REQUIREMENT
Write out the records below once more, exactly and completely.

DATA
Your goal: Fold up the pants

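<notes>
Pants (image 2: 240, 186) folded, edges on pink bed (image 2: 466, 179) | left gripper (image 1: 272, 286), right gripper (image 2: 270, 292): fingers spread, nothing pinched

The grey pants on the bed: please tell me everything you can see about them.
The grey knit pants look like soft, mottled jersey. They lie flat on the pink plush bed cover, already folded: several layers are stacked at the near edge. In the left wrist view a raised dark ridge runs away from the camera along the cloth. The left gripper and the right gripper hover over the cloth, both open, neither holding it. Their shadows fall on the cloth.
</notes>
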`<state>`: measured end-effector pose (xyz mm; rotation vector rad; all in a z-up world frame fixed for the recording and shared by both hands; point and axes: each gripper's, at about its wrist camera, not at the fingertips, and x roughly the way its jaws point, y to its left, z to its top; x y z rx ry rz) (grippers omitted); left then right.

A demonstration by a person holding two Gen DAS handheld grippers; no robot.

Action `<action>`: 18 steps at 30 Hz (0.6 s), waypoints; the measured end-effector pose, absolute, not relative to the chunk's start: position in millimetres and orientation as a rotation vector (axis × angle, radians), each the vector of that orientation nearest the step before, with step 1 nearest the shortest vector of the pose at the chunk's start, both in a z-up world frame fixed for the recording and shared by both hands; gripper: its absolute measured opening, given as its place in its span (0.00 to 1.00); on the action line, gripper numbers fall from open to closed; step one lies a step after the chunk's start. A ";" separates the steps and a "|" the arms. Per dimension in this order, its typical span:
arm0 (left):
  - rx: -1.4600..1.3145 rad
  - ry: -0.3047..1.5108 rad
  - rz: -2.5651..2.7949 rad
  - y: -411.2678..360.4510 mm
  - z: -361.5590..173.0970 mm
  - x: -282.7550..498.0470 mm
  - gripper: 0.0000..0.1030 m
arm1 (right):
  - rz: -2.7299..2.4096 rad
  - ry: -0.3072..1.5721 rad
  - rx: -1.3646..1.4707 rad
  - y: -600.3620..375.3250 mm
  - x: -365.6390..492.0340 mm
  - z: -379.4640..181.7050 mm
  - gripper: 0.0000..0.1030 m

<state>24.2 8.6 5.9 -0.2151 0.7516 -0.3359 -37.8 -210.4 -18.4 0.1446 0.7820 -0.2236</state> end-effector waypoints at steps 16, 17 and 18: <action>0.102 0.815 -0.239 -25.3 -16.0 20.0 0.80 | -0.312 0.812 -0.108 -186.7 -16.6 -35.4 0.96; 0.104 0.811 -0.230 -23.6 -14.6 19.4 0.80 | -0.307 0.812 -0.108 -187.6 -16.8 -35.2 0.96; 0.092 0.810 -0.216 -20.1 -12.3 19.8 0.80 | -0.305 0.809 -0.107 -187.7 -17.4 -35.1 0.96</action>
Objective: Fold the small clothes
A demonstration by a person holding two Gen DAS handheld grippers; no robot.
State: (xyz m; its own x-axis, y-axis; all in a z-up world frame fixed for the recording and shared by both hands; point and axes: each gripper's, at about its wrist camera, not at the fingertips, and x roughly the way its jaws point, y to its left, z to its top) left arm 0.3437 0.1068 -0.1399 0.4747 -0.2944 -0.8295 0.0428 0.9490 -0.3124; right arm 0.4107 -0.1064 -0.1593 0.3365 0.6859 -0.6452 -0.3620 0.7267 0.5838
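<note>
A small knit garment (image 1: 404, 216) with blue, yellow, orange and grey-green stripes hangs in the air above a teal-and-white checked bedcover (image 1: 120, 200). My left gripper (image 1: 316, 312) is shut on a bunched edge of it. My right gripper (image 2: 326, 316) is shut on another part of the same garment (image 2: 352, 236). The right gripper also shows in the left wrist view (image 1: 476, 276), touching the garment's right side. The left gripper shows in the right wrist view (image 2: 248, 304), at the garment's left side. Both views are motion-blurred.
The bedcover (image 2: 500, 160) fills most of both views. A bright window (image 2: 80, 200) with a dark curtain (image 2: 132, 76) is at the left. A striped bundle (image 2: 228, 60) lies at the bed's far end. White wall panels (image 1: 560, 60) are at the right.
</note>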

ANSWER AREA
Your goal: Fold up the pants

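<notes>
Pants (image 2: 240, 186) folded, edges on pink bed (image 2: 466, 179) | left gripper (image 1: 272, 286), right gripper (image 2: 270, 292): fingers spread, nothing pinched

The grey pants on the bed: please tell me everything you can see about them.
The grey knit pants look like soft, mottled jersey. They lie flat on the pink plush bed cover, already folded: several layers are stacked at the near edge. In the left wrist view a raised dark ridge runs away from the camera along the cloth. The left gripper and the right gripper hover over the cloth, both open, neither holding it. Their shadows fall on the cloth.
</notes>
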`<state>`: measured end-effector pose (xyz mm; rotation vector rad; all in a z-up world frame fixed for the recording and shared by both hands; point and axes: each gripper's, at about its wrist camera, not at the fingertips, and x roughly the way its jaws point, y to its left, z to its top; x y z rx ry rz) (grippers omitted); left then right.

A demonstration by a person holding two Gen DAS handheld grippers; no robot.

Action `<action>`: 18 steps at 30 Hz (0.6 s), waypoints; the measured end-effector pose, absolute, not relative to the chunk's start: position in millimetres and orientation as a rotation vector (axis × angle, radians), each the vector of that orientation nearest the step before, with step 1 nearest the shortest vector of the pose at the chunk's start, both in a z-up world frame fixed for the recording and shared by both hands; gripper: its absolute measured opening, given as its place in its span (0.00 to 1.00); on the action line, gripper numbers fall from open to closed; step one lies a step after the chunk's start. A ";" separates the steps and a "|" the arms. Per dimension in this order, its typical span:
arm0 (left):
  - rx: -1.4600..1.3145 rad
  - ry: -0.3047..1.5108 rad
  - rz: -2.5651..2.7949 rad
  - y: -411.2678..360.4510 mm
  - z: -361.5590..173.0970 mm
  - x: -282.7550..498.0470 mm
  - gripper: 0.0000..0.1030 m
arm1 (right):
  - rz: -2.7299..2.4096 rad
  - ry: -0.3072..1.5721 rad
  - rx: -1.3646..1.4707 rad
  - y: -600.3620..375.3250 mm
  - x: -365.6390..492.0340 mm
  - z: -379.4640..181.7050 mm
  - gripper: 0.0000..0.1030 m

<state>24.2 8.6 5.9 -0.2151 0.7516 -0.3359 -37.8 -210.4 -18.4 0.1446 0.7820 -0.2236</state> end-effector waypoints at steps 16, 17 and 18: <action>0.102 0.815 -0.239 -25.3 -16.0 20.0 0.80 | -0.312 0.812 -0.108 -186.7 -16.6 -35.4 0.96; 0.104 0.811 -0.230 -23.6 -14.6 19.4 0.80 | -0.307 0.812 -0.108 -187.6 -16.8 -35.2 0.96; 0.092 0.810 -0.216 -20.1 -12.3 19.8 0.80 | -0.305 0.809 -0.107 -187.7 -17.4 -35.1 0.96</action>
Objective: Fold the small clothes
A demonstration by a person holding two Gen DAS handheld grippers; no robot.
State: (xyz m; its own x-axis, y-axis; all in a z-up world frame fixed for the recording and shared by both hands; point and axes: each gripper's, at about its wrist camera, not at the fingertips, and x roughly the way its jaws point, y to its left, z to its top) left arm 0.3437 0.1068 -0.1399 0.4747 -0.2944 -0.8295 0.0428 0.9490 -0.3124; right arm 0.4107 -0.1064 -0.1593 0.3365 0.6859 -0.6452 -0.3620 0.7267 0.5838
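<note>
A small knit garment (image 1: 404, 216) with blue, yellow, orange and grey-green stripes hangs in the air above a teal-and-white checked bedcover (image 1: 120, 200). My left gripper (image 1: 316, 312) is shut on a bunched edge of it. My right gripper (image 2: 326, 316) is shut on another part of the same garment (image 2: 352, 236). The right gripper also shows in the left wrist view (image 1: 476, 276), touching the garment's right side. The left gripper shows in the right wrist view (image 2: 248, 304), at the garment's left side. Both views are motion-blurred.
The bedcover (image 2: 500, 160) fills most of both views. A bright window (image 2: 80, 200) with a dark curtain (image 2: 132, 76) is at the left. A striped bundle (image 2: 228, 60) lies at the bed's far end. White wall panels (image 1: 560, 60) are at the right.
</note>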

No further response is needed.